Menurut Dimas, ketentuan sempadan jalan yang selama ini berlaku masih menimbulkan berbagai penafsiran sehingga berpotensi menimbulkan perbedaan penerapan di tengah masyarakat maupun pemerintah.

 

"Perda ini sudah berusia lebih dari 20 tahun. Kondisi Kabupaten Tebo hari ini tentu berbeda dengan saat perda tersebut dibentuk.

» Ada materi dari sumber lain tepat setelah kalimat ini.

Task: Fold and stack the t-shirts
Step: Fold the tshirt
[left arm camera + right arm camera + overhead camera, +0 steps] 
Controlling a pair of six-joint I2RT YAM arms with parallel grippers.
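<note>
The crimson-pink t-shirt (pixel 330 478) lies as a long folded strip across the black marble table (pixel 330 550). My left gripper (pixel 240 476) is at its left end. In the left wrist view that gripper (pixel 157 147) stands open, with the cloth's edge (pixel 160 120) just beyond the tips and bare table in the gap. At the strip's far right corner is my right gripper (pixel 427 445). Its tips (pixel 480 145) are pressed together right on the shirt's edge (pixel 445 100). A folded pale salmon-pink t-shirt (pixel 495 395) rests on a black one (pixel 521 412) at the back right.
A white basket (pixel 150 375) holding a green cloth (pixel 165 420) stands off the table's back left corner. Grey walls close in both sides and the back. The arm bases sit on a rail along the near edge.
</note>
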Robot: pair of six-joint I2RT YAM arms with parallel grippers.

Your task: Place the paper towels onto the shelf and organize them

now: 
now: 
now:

Karena itu perlu dilakukan evaluasi agar regulasi yang ada tetap relevan dengan perkembangan daerah dan kebutuhan masyarakat," ujar Dimas kepada media ini, Kamis 11 Juni 2026.

 

Politisi muda PDI Perjuangan itu menjelaskan bahwa pembahasan harmonisasi perda sempadan jalan bukanlah hal baru. 

 

Pada tahun 2025 lalu, Komisi III DPRD Tebo telah melakukan peninjauan lapangan ke sejumlah wilayah, di antaranya Kecamatan Tebo Tengah, Tebo Ilir, dan Tengah Ilir untuk melihat langsung kondisi yang terjadi di masyarakat.